阿佐ヶ谷駅の北側に、当時洋画専門のオデオン座があった。線路と言うか駅の直ぐ脇にあったから、電車や駅からよく見えた。
昔の阿佐ヶ谷界隈は、青梅街道からすずらん通りを駅に向かっていくと、途中、左に東宝、少し行って右に松竹、その裏に大映があった。駅の踏切を越して左に歩いていくとオデオン座だ。ここで観たということは、小学5年くらいだろう。

当時は未だ、映画の原作がヘミングウエーなんて知らないわけで、ロック・ハドソンの兵隊が、ジェニファー・ジョーンズの看護婦と恋に落ち、看護婦の死とともに、ハドソンが去っていくシーンで終わるのだが、よし坊はここで、アメリカ人達のキスの不意打ちを喰らうのだ。

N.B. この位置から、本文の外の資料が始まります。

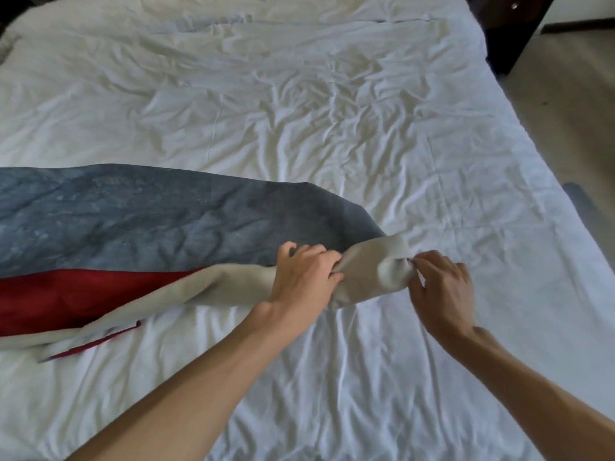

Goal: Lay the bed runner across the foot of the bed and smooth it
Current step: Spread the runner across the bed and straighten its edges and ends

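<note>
Here, label by label:
Bed: wide mattress under a wrinkled white sheet [332, 134], creased most heavily near the middle, smoother toward the near edge.
Runner: long fabric bed runner with a blue-grey face, a red band and a beige backing [133, 221], lying across the left half of the sheet, running off the left edge of view and tapering to a bunched point near the centre right.
Runner folds: beige underside turned up along the near edge, red band showing between blue-grey and beige, a thin red strip peeking out at the lower left.
Left hand [304, 277]: fingers curled and closed on the bunched beige end, knuckles up, forearm reaching in from the lower left.
Right hand [442, 291]: fingertips pinched together on the tip of the same beige end, just beside the left hand, forearm entering from the lower right.
Writing: no brand, label or lettering legible anywhere on runner or sheet.
Surroundings: dark wooden furniture [512, 31] at the upper right corner, beige carpeted floor [572, 104] along the right side of the bed.
</note>
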### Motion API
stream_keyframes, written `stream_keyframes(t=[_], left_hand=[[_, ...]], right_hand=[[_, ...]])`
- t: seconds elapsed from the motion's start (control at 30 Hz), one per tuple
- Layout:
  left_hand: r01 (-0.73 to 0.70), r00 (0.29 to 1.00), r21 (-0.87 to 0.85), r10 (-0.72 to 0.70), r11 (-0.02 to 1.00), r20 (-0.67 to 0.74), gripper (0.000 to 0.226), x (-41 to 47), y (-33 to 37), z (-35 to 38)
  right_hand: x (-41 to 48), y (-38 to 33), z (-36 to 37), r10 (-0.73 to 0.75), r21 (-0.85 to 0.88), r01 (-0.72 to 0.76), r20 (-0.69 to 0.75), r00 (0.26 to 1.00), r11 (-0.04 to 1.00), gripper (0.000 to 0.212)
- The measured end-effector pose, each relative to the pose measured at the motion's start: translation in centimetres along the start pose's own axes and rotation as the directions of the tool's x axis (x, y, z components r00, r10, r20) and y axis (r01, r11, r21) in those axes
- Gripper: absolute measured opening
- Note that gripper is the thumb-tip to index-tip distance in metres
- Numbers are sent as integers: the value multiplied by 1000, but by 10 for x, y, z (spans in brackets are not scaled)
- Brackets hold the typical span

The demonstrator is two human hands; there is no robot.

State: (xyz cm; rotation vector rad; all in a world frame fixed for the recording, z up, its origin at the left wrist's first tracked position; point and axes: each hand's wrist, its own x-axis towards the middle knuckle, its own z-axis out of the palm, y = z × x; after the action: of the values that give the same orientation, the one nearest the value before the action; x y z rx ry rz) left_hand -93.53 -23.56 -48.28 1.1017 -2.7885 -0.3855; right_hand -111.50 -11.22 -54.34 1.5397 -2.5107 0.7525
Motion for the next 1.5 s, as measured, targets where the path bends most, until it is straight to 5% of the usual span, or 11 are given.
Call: stream_keyframes(t=[0.3,0.37,0.47,0.63,0.73,0.83,0.9,0.97,1.07,1.23,1.5], left_hand=[[160,987,-164,-159,973,20,27,6,15,29],[179,983,-64,-175,982,59,42,23,17,31],[222,970,52,-226,974,86,59,53,27,37],[497,848,47,-496,867,186,81,101,49,52],[528,814,93,-534,844,231,50,111,51,51],[549,828,16,-547,835,125,11,97,35,52],[566,823,-125,-567,815,31,24,79,23,52],[561,808,-273,-589,782,-28,29,56,13,50],[552,777,-397,-626,733,-76,28,19,4,47],[569,702,-510,-704,645,-106,19,-22,-21,48],[547,755,-466,-650,695,-85,31,-35,-33,49]], right_hand=[[4,44,-3,-256,-130,273,135,957,953,16],[4,49,2,-271,-83,295,216,938,952,11],[9,62,1,-317,5,337,351,881,942,40],[17,44,-9,-525,229,472,410,746,851,60],[16,32,-2,-640,391,507,440,630,768,59],[33,24,5,-626,589,347,372,685,730,39],[52,16,13,-406,621,133,323,855,772,34],[73,5,24,-138,523,-76,358,923,849,37],[99,-7,46,-79,332,-152,589,804,931,45],[99,-49,79,-217,276,3,749,625,961,63],[89,-80,102,-13,475,-360,618,786,803,34]])
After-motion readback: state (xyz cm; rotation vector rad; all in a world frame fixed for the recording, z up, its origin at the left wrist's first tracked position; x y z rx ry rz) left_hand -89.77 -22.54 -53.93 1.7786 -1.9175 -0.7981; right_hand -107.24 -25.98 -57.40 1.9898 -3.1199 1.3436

今時、何処かしこもキス、キス、キスで、口づけが半死語、接吻なんて言葉はもう死語だろう。しかし、あの頃は、キスなんて言葉はなじまない、どこか遠い言葉だった。新聞雑誌小説の類は、口づけか接吻だ。あの、「また逢う日まで」の岡田英次と久我美子のガラス越しのキスは、「ガラス越しの接吻」でなければいけない。大安売りの「キス」では軽すぎるのだ。

さて、不意打ちを喰らった「武器よさらば」の最後近くのシーン、息を引取りベッドに横たわる彼女に最後のキスをする、あのシーンだ。このシーンは映画の流れから行って、不意打ちではなかった。ゆっくりとスローモーションのようにハドソンの口が近づく。間違いなく場面を観ているのだが、頭の中は観るべきか目をつむるめきかで葛藤していた。そんな、ドキドキしてしまった映画なのである。